• [WHAT THE EXERCISE ASKS]: Copy the lines exactly as they appear, starting with the first line of the records and ending with the line that contains "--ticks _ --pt".

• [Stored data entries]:
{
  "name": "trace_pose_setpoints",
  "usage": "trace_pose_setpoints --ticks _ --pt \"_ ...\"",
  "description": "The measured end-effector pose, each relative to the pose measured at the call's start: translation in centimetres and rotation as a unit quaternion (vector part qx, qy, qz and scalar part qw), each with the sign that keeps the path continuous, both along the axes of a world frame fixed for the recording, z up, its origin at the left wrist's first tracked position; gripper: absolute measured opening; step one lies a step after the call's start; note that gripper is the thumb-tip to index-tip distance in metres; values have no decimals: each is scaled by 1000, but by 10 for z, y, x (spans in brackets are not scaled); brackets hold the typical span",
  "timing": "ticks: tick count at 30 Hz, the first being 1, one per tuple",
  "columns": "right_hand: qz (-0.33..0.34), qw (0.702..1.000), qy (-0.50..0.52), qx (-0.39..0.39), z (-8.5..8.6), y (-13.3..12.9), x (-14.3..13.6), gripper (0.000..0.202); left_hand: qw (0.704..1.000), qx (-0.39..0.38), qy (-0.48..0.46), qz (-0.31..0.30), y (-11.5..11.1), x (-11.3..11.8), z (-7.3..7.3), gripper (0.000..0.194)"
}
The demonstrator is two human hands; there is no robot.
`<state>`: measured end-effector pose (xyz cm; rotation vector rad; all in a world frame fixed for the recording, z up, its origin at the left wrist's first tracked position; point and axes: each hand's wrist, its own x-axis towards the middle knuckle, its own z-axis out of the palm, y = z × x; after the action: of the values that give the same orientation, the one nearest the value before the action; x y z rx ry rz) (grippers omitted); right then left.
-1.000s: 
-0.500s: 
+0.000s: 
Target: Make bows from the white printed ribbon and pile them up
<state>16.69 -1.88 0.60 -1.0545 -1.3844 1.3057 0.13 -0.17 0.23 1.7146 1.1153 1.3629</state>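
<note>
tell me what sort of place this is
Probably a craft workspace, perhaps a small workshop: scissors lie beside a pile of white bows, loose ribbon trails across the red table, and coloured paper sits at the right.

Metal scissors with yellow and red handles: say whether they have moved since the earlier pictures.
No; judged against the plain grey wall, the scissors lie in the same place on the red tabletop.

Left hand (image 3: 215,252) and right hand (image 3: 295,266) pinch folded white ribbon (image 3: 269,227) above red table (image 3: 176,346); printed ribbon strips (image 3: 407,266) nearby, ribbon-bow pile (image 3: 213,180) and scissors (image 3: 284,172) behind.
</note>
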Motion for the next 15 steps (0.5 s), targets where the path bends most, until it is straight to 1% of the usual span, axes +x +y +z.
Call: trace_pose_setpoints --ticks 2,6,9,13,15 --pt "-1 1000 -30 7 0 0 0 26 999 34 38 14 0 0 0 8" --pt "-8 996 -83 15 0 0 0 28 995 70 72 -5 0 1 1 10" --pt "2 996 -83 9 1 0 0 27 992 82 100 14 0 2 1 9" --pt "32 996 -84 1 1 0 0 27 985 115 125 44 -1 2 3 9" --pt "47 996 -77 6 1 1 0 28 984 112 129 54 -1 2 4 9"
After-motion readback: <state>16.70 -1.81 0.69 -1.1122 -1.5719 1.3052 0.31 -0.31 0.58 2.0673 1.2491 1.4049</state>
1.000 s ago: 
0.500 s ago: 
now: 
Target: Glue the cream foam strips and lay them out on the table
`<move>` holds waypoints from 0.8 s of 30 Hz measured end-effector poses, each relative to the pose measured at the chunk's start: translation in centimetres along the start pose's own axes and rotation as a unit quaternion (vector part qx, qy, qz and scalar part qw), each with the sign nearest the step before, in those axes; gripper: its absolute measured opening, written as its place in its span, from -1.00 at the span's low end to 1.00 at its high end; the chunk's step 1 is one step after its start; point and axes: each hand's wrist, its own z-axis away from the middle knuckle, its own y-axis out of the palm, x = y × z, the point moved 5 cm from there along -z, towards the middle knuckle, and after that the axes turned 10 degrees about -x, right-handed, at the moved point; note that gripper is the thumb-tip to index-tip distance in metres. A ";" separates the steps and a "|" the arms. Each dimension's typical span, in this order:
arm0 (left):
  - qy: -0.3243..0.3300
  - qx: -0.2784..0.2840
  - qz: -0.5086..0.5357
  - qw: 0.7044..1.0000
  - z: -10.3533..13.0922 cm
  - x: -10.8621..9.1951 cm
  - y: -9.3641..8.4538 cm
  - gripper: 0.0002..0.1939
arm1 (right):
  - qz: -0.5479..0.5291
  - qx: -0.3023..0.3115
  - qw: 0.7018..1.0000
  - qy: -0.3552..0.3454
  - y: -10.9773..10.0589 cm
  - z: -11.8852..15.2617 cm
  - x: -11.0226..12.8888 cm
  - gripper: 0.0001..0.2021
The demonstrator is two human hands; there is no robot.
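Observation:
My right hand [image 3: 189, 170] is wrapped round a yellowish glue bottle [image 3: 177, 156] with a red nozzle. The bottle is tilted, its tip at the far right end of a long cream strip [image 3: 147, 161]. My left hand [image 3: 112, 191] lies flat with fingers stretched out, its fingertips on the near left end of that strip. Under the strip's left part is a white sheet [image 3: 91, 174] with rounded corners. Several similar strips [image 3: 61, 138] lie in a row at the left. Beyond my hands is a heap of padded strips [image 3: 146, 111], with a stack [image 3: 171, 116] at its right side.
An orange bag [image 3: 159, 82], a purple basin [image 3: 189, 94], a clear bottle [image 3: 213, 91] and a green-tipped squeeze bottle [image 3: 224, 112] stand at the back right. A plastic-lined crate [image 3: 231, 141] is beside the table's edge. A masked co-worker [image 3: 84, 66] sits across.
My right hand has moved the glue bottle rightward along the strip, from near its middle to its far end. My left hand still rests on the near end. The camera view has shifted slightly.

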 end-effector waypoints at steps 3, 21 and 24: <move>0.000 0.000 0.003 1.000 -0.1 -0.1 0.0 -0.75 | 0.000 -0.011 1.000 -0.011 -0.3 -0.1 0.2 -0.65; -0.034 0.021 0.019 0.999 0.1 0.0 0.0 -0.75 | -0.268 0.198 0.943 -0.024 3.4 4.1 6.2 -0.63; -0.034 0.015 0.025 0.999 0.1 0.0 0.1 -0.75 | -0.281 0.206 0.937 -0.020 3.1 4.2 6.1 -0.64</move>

• [RESULT FOR THIS TASK]:
{
  "name": "trace_pose_setpoints",
  "usage": "trace_pose_setpoints --ticks _ --pt \"_ ...\"",

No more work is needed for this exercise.